The specificity of the MGFETs was evaluated by detecting two different target DNA sequences, including completely mismatched DNA chains and single-base mismatched DNA chains. Similar to the procedure described above, a completely mismatched DNA (sequence: 5′-NH2-TCC CCT TCT TAT GGC CTG TTT TTC AAC-3′) and single-base mismatched DNA (sequence: 5′-NH2-GAA AAG GAG TCG TTA TGA GGG GGT CCA-3′) were coupled to MBs respectively. The mismatched MB/DNA dissolved in PBS solution was added into the MGFET biosensors for 10 min to react with the aptamer sufficiently. The MGFETs was washed with PBS for three times to remove the mismatched DNA. For completely mismatched DNA chains, due to the conjugate of MB/DNA could not hybridize with aptamer, almost all the MB/DNA conjugates were removed. Therefore, the addition of completely mismatched MB/DNA has almost no effect on the conductivity of graphene as shown in Fig. 8, which indicates a high selectivity of the biosensor. Furthermore, we have also investigated the selectivity of the biosensors through single-base mismatched DNA chains as shown in Fig. 7. It can be found that the MGFET impedance change with single-base mismatched chains was slightly lower than the complementary strands and higher than the noncomplementary target strand on each certain concentration. Therefore, the single-base mismatched strand could be detectable in this work.
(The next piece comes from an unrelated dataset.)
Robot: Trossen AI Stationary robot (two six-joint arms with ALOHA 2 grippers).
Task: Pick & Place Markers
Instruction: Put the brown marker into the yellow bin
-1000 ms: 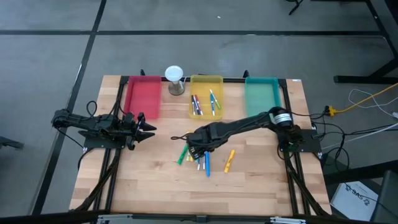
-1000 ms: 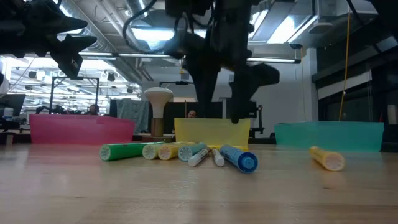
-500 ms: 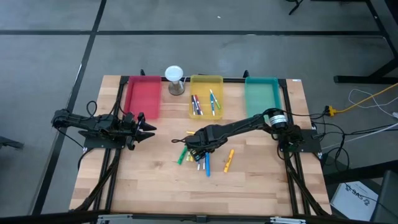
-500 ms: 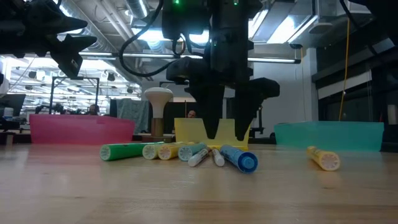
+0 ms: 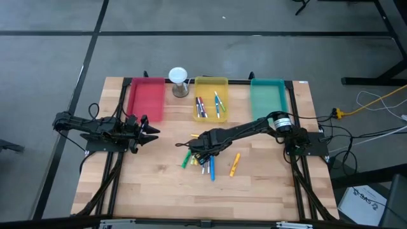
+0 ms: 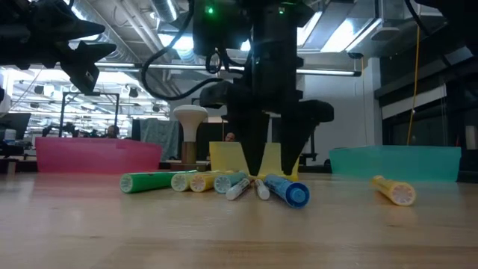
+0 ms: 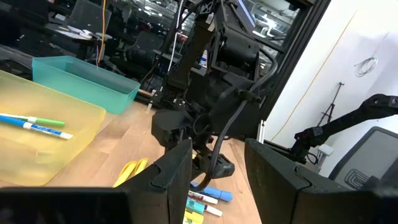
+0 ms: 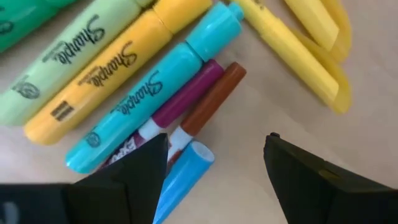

Although the aptamer and the complementary DNA chains are all commercial products which mainly determined the selectivity of the biosensors, the MGFETs and its detection system have also provided contribution to the high sensitivity for DNA detection.

Fig. 8
figure 8

Relationship between impedance of MGFETs and concentration of completely mismatched DNA. Error bar represents the standard deviation of 5 independent analysis

Conclusions

Herein, a MGFET biosensor based on graphene and magnetic nanoparticles was presented to detect cDNA. In the MGFETs, magnetic nanoparticles were modified onto the end of the cDNA sequence. Through the magnetic force between the MBs and the magnetic field, the distance between the MB/cDNA conjugates and the graphene film was mechanically controlled, thereby modulating the double conductive layer of the MGFETs. Furthermore, we can also conclude that, for a particular DNA strand, the impedance of the MGFETs will reflect the stress of the DNA strand, which in turn reflects the bending of the DNA strand (inset, Fig. 5b). Thus, the present MGFETs have the potential to be used in the study of the mechanical parameters of DNA chains. Therefore, the MGFETs may not only function as a biosensor for cDNA detection but may also potentially detect the mechanical parameters of DNA chains.